THE FIFTEENTH AMENDMENT – PART 3

15th AmendmentThe Justice Department is currently battling South Carolina and Texas in court over voting laws they’ve put forward. Attorney General Eric Holder recently told members of the Conference of National Black Churches that the “sacred” right to vote was threatened by some of these laws.  Reince Priebus, the Chairman of the Republican National Committee, backed the laws in a recent editorial that cites multiple examples of alleged fraud. Voter ID laws, he said, were based on a “common-sense proposal [that] seeks to further preserve the sanctity of our elections by ensuring that only eligible voters vote in American elections.” Priebus and others have argued that the laws don’t present an undue barrier to minorities, in part because they say it shouldn’t be difficult to procure a photo ID.  
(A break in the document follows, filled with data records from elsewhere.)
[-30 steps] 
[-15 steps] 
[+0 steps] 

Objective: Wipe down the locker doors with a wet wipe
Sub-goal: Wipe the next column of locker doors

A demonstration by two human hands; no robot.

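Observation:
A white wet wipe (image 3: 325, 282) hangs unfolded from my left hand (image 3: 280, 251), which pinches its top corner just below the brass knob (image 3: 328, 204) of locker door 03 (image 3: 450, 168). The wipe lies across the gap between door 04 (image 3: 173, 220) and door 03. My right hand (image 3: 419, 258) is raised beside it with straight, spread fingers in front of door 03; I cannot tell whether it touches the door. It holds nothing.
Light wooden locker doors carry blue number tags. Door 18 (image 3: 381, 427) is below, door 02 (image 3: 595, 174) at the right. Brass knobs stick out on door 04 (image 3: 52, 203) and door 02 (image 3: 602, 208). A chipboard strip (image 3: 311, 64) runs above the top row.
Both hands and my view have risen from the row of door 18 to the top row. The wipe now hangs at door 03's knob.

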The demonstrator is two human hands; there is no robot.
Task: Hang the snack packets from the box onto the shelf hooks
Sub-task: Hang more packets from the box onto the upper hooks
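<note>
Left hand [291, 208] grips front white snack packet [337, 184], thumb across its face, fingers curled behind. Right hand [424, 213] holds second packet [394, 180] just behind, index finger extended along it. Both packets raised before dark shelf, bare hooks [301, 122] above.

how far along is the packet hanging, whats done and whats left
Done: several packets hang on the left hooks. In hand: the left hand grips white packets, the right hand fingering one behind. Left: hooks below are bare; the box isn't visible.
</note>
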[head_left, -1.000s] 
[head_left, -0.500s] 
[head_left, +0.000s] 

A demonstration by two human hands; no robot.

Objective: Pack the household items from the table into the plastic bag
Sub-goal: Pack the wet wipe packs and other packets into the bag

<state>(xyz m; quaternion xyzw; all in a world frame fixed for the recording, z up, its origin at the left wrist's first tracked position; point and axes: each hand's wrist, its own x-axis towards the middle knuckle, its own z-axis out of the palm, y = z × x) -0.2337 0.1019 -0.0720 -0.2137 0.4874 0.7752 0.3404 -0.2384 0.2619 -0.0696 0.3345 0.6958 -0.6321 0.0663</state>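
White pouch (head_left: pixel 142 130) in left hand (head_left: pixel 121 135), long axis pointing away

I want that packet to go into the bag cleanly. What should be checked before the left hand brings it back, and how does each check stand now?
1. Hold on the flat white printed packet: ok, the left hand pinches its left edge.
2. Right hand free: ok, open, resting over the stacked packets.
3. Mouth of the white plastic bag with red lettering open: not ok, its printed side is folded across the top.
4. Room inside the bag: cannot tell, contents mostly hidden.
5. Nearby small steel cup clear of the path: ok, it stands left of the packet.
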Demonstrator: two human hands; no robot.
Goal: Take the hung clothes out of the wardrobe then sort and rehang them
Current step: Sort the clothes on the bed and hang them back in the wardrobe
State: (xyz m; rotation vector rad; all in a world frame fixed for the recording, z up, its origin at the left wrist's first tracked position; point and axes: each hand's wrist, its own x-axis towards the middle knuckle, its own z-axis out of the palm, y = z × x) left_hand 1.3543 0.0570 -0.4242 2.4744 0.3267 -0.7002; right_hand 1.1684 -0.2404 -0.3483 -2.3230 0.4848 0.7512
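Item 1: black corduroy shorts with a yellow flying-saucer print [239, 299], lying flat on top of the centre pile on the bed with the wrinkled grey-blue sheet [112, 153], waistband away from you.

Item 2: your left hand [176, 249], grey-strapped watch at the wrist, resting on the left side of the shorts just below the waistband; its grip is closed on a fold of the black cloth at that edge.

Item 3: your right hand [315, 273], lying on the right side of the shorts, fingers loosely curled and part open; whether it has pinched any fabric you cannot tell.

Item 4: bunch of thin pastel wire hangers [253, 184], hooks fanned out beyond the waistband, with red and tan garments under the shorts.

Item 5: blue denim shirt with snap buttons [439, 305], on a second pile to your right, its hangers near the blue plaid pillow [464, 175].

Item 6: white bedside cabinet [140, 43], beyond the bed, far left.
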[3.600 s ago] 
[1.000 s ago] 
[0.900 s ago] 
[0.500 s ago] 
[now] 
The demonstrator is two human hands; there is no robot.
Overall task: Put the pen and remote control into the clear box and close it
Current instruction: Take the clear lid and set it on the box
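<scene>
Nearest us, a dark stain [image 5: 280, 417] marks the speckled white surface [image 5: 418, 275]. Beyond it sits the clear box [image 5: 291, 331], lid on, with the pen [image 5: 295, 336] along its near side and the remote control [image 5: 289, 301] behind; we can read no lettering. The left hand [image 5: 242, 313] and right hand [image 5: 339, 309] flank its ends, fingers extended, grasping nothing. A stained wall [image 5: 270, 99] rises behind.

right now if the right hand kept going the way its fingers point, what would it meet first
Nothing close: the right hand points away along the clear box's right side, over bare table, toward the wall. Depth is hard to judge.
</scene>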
The Republican controlled North Carolina legislature passed the country’s worst voter suppression law after only three days of debate. Rick Hasen of Election Law Blog called it “the most sweeping anti-voter law in at least decades” The bill mandates strict voter ID to vote even though 318,000 registered voters lack the narrow forms of acceptable ID according to the state’s own numbers and there have been no recorded prosecutions of voter impersonation in the past decade. The bill reduces the number of early voting days by a week, even though 56 percent of North Carolinians voted early in 2012. The bill eliminates same-day voter registration during the early voting period, even though 96,000 people used it during the general election in 2012 and states that have adopted the convenient reform have the highest voter turnout in the country.  While Republicans claim that the law is designed to eliminate voter fraud, the real reason is turn-out.  For example, African-Americans are 23 percent of registered voters in the North Carolina, but made up 28 percent of early voters in 2012, 33 percent of those who used same-day registration and 34 percent of those without state-issued ID.  Of course, we all know that the majority of African Americans vote Democrat.  In addition, the bill eliminates nearly everything that encourages people to vote in North Carolina and replaced by unnecessary and burdensome new restrictions. At the same time, the bill expands the influence of unregulated corporate influence in state elections.
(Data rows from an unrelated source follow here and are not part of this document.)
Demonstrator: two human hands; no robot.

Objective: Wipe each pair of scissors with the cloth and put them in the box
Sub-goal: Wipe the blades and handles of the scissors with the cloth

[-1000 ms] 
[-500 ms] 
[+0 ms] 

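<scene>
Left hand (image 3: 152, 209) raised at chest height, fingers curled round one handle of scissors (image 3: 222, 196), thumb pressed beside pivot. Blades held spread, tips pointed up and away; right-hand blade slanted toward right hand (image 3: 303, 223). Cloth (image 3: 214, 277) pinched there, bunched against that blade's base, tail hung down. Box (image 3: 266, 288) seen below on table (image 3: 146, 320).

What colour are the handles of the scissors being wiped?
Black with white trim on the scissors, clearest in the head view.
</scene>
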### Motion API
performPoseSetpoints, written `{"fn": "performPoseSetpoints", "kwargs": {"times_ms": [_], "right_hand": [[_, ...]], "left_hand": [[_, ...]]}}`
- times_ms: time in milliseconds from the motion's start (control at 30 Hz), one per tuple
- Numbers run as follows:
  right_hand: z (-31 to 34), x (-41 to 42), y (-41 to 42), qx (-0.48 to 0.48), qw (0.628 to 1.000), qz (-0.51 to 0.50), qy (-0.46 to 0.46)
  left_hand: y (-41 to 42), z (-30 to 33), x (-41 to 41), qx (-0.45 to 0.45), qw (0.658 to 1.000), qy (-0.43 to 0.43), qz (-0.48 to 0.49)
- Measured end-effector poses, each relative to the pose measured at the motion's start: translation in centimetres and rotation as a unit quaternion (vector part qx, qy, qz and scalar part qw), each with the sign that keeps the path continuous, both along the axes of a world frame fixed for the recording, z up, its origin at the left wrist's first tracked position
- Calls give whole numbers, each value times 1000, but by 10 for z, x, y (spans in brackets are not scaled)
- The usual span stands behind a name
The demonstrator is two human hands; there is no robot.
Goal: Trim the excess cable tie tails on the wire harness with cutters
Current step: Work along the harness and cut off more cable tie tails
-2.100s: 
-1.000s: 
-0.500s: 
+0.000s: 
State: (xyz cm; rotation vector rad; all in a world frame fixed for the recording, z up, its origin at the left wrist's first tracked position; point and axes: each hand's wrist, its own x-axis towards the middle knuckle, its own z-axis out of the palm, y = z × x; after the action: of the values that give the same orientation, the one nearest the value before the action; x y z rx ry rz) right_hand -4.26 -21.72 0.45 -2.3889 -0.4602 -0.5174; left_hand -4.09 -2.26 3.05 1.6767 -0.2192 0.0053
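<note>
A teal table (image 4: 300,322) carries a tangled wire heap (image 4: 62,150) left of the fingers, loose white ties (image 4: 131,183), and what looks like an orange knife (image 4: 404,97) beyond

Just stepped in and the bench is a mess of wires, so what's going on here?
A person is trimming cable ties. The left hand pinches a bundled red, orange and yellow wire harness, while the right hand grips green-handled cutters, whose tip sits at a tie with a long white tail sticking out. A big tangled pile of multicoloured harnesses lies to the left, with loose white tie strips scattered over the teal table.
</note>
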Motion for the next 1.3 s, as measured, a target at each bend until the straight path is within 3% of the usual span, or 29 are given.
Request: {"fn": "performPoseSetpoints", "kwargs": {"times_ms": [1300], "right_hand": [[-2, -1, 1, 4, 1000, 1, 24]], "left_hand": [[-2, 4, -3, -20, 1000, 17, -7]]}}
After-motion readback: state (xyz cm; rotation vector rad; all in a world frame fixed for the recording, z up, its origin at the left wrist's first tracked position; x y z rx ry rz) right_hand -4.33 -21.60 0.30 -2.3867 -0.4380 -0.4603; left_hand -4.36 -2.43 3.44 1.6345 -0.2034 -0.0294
“I want you to understand what this bill means to people,” said Representative Mickey Michauz (D-Durham), the longest-serving member of the North Carolina House and a veteran of the civil rights movement who grew up in the Jim Crow South. “We have fought for, died for and struggled for our right to vote. You can take these 57 pages of abomination and confine them to the streets of Hell for all eternity.”

Here are some of the details of everything bad about the ball according to the North Carolina Policy Watch:

· The end of pre-registration for 16 & 17 year olds;

· A ban on paid voter registration drives;

· Elimination of same day voter registration;

· A provision allowing voters to be challenged by any registered voter of the county in which they vote rather than just their precinct;

· A week sliced off Early Voting;

· Elimination of straight party ticket voting;

· A provision weakening disclosure requirements for ”independent expenditure” committees;

· Authorization of vigilante poll observers, lots of them, with expanded range of interference;

· An expansion of the scope of who may examine registration records and challenge voters;

· A repeal of out-of-precinct voting; and

· A repeal of the current mandate for high-school registration drives.

“We will see long lines, many citizens turned away and not allowed to vote, more provisional ballots cast but many fewer counting, vigilante observers at the polling place and all disproportionately impacting black voters,” says Anita Earls, executive director of the Durham-based Southern Coalition for Social Justice and a former deputy assistant attorney general for civil rights in the Clinton administration. “This new law revives everything we have fought against for the past ten years and eliminates everything we fought for.”

The legislation should be a wake-up call for Congress to get serious about resurrecting the Voting Rights Act and passing federal election reform. Six Southern states have passed or implemented new voting restrictions since the Supreme Court’s recent decision invalidating Section 4 of the Voting Rights Act, which will probably go down in history as one of the worst rulings in the past century.

But these desperate attempts will not stop the march of justice and democracy to assure that voting rights are available to all Americans.  It continues to be a long struggle as voting rights suppression continues in various states, but I believe that democracy will ultimately prevail as it has over the past years, but that’s just my take.